* _Work task_
Would you give again, exactly, the lines running from the line with "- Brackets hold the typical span" to the end of the data below, both included?

= = = =

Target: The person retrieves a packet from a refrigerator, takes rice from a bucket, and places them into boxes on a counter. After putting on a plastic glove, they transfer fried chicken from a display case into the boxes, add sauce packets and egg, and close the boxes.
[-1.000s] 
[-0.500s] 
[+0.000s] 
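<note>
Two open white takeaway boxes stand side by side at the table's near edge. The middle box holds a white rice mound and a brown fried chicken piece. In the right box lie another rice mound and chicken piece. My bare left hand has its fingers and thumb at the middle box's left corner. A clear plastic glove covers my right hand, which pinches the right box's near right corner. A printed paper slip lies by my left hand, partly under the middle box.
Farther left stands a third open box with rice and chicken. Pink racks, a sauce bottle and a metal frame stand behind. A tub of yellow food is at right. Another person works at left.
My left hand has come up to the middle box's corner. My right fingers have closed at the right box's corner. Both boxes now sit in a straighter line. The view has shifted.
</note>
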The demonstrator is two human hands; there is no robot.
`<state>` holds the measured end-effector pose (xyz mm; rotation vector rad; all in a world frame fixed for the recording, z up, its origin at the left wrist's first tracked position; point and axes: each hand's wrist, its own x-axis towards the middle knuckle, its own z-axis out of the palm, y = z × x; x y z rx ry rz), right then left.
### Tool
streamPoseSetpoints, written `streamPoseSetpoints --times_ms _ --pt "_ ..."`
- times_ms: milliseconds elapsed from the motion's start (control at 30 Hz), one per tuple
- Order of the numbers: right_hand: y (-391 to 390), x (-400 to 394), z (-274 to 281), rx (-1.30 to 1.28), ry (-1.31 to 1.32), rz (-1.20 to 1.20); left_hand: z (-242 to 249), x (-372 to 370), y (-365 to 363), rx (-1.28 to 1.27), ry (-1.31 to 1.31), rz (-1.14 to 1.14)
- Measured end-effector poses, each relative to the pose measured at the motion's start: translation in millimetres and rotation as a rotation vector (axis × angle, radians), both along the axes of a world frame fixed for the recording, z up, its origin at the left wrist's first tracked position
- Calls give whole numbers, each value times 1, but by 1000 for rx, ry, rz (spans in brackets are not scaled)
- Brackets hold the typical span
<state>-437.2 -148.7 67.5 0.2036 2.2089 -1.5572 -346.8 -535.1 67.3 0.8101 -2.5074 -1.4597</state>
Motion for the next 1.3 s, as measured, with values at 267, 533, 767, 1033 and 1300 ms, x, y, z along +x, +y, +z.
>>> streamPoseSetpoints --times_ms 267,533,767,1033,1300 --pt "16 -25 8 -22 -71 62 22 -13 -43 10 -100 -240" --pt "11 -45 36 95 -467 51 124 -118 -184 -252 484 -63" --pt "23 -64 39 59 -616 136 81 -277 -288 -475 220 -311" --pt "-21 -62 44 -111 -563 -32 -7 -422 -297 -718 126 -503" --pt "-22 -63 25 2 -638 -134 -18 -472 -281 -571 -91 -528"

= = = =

* _Solution_
- Brackets hold the typical span
<state>-437.2 -148.7 67.5 0.2036 2.2089 -1.5572 -346.8 -535.1 67.3 0.8101 -2.5074 -1.4597</state>
Motion for the next 1.3 s, as measured, with values at 267, 533, 767, 1033 and 1300 ms, x, y, z along +x, +y, +z.
>>> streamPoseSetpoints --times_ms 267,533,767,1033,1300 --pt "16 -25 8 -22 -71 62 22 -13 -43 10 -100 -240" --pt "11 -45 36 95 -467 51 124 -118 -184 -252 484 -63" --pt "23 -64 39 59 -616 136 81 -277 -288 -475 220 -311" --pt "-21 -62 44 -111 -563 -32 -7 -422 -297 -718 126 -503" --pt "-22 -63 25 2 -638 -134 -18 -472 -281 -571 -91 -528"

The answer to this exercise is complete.